Weston dan Brigham (1991) mengatakan perusahaan dengan tingkat pertumbuhan aktiva capat harus banyak mengandalkan modal external, floating cost. Pada emisi saham biasa adalah lebih tinggi dibanding pada emisi obligasi, dengan menggunakan hutang (obligasi) disbanding perusahaan yang lambat pertumbuhannya. Perusahaan dengan tingkat pertumbuhan tinggi, kemungkinan akan kekurangan pendapatan untuk mendanai pertumbuhan tinggi tersebut secara internal. Sedangkan untuk menerbitkan saham baru memerlukan biaya yang tinggi, maka perusahaan lebih menyukai sebagai sumber pembiayaan.

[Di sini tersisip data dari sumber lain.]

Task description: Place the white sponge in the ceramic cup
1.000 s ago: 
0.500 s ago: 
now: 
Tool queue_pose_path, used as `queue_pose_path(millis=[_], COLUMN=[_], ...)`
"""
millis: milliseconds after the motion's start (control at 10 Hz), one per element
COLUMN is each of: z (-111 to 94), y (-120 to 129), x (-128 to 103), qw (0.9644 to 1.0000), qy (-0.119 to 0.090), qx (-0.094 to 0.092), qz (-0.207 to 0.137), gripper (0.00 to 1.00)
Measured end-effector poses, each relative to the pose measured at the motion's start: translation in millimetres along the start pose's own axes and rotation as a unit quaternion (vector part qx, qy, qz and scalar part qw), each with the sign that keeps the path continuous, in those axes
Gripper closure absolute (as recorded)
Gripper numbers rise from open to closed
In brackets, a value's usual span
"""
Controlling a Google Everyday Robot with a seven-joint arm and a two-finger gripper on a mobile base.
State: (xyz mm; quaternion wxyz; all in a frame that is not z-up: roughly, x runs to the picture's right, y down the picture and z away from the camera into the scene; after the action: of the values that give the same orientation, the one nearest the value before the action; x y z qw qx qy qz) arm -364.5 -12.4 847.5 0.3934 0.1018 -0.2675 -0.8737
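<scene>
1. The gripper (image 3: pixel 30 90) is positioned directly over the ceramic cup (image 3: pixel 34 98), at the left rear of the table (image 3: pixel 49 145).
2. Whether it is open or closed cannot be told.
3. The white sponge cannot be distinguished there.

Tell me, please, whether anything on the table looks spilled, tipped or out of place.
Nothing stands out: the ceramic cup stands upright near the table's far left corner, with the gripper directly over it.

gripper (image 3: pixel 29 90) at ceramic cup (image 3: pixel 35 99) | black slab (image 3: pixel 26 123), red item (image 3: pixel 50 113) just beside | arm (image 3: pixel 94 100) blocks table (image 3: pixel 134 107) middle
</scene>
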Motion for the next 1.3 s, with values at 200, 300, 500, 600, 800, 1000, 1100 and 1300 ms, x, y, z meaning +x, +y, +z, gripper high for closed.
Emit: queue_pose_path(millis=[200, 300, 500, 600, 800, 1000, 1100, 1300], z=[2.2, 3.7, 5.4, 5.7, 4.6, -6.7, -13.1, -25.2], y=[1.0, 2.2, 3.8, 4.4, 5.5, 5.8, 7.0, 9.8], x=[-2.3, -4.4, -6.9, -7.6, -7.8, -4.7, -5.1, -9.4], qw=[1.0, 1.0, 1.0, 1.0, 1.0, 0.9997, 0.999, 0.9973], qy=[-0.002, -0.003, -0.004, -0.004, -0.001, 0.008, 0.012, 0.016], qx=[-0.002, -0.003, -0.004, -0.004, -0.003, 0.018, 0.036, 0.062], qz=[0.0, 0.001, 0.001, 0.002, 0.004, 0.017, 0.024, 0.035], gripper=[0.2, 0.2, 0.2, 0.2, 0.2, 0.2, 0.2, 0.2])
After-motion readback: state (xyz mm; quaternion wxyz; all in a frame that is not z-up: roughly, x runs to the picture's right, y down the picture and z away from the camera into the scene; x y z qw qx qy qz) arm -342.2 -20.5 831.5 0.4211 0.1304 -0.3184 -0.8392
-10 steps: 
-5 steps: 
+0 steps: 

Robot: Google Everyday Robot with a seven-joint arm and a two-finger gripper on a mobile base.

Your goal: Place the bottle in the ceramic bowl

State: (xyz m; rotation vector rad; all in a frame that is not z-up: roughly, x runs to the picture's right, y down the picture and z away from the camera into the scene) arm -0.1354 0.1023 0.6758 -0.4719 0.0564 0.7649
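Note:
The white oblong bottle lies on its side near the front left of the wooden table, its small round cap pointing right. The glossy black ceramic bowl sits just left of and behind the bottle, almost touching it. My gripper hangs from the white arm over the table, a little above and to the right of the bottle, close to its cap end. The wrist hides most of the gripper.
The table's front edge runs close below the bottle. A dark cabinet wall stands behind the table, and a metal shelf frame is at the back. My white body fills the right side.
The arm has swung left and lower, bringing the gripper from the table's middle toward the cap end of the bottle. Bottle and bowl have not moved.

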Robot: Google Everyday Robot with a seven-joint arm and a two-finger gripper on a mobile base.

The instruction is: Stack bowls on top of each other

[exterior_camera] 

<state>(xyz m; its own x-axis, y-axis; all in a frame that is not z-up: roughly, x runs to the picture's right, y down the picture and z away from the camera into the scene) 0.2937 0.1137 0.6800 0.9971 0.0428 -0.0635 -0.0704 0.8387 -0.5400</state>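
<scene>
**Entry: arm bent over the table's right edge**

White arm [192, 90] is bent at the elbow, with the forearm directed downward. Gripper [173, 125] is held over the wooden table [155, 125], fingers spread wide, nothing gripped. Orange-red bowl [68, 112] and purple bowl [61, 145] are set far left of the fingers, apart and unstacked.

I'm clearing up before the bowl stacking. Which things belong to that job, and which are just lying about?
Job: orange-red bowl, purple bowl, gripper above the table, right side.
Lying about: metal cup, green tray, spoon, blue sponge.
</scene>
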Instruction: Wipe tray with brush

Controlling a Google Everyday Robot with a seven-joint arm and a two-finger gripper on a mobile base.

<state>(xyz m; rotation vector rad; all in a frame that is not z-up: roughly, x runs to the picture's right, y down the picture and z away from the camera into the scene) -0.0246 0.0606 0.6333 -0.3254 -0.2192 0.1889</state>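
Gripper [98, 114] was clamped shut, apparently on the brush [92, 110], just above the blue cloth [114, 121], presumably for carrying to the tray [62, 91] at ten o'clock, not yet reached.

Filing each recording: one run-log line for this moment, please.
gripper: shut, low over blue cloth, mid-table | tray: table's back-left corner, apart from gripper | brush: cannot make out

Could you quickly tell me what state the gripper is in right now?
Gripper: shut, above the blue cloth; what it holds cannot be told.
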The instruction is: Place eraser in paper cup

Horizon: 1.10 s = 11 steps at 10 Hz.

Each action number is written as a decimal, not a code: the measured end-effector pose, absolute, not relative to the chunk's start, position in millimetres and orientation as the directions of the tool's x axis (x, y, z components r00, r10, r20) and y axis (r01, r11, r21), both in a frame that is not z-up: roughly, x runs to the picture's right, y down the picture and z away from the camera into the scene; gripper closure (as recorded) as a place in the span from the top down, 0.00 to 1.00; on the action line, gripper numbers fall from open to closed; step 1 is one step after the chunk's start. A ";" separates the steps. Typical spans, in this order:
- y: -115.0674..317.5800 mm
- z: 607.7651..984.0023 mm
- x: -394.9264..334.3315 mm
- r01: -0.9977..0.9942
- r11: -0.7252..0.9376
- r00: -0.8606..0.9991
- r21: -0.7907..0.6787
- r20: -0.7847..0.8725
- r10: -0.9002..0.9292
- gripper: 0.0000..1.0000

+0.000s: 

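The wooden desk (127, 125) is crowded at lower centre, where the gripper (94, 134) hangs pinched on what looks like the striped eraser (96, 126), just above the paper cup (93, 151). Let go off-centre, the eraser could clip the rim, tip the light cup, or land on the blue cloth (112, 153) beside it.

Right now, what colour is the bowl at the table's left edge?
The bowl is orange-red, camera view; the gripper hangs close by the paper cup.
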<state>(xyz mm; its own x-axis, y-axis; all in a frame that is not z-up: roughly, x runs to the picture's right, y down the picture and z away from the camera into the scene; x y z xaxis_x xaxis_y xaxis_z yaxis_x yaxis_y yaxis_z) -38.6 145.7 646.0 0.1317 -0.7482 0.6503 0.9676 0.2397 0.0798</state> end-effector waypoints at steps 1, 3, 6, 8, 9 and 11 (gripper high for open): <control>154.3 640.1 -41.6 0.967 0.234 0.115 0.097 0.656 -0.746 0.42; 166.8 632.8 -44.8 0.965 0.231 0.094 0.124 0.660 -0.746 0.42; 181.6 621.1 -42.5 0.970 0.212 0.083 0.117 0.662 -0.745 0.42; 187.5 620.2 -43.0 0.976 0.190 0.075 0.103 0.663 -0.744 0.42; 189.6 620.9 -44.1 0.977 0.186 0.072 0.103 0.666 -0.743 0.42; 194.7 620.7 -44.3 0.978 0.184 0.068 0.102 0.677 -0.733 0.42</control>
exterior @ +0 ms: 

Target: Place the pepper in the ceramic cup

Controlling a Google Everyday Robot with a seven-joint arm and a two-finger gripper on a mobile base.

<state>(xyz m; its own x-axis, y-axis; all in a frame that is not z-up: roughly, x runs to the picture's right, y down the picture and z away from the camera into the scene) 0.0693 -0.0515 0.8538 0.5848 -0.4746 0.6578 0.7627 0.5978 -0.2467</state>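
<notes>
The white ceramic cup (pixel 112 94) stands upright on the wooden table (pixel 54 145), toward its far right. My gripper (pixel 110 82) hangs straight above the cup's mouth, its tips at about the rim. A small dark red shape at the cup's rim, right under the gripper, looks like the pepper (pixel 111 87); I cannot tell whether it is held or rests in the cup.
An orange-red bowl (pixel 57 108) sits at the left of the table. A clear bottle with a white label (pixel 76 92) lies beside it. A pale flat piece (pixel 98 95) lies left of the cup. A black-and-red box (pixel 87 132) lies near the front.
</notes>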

Pertumbuhan menurut Mardiyah (2001) didefinisikan sebagai perubahan tahunan dari total aktiva. Bagi perusahaan, kesempatan untuk bertumbuh atau melakukan investasi akan meningkatkan kebutuhan akan dana. Ini berarti, disamping dana internal yang tersedia diperlukan juga

tambahan dana yang berasaldari luar persahaan termasuk utang (Hendri Setyawan dan Sutapa, 2006).

2.2.4 Kebijakan Dividen

Dividen adalah pembagian kepada para pemegang saham dari suatu perusahaan secara proporsional sesuai dengan jumlah lembar saham yang dipegang oleh masing-masing pemilik (Stice, Stice, Skousen, 2005 : 902). Besar kecilnya dividen yang dibayarkan kepada pemegang saham tergantung dari kebijakan dividen masing-masing perusahaan dan ditentukan dalam Rapat Umum Pemegang Saham (RUPS). Dari segi perusahaan membagikan dividen kepada para investor memerlukan pertimbangan yang mendalam karena perusahaan juga harus memikirkan kelangsungan hidup dan pertumbuhan perusahaan.

Kebijakan dividen menyangkut tentang masalah penggunaan laba yang menjadi hak pemegang saham. Pada dasarnya laba tersebut bisa dibagi sebagai dividen atau ditahan untuk diinvestasikan kembali. Gitosudarmo (2002 : 227) menyatakan bahwa : ”kebijaksanaan perusahaan untuk membagi keuntungan kepada pemegang saham membawa arti dalam dua hal: (1) dana yang dibagikan kepada para pemegang saham. Hal ini ditunjukkan oleh pembayaran kepada para pemegang saham, (2) dana untuk membelanjai kebutuhan perkembangan usaha. Hal ini tercermin dalam neraca pada pos laba yang ditahan”.

Kebijakan Dividen merupakan bagian yang menyatu dengan keputusan pendanaan perusahaan. Rasio pembayaran dividen (dividend pay out ratio)

menentukan jumlah laba yang dapat ditahan sebagai sumber pendanaan. Semakin besar laba ditahan semakin sedikit jumlah laba yang dialokasikan untuk pembayaran dividen. Alokasi penentuan laba sebagai laba ditahan dan pembayaran dividen merupakan aspek utama dalam kebijakan dividen (Keown, 2000 : 496)

Dividend Pay Out Ratio (DPR) adalah perbandingan antara dividen yang dibayarkan dengan laba bersih yang didapatkan dan biasanya disajikan dalam bentuk persentase. Semakin tinggi dividend pay out ratio akan menguntungkan para investor tetapi dari pihak perusahaan akan memperlemah internal financial karena memperkecil laba ditahan. Tetapi sebaliknya DPR semakin kecil akan merugikan para pemegang saham (investor) tetapi internal financia l perusahaan semakin kuat (Gitosudarmo, 2002 : 232).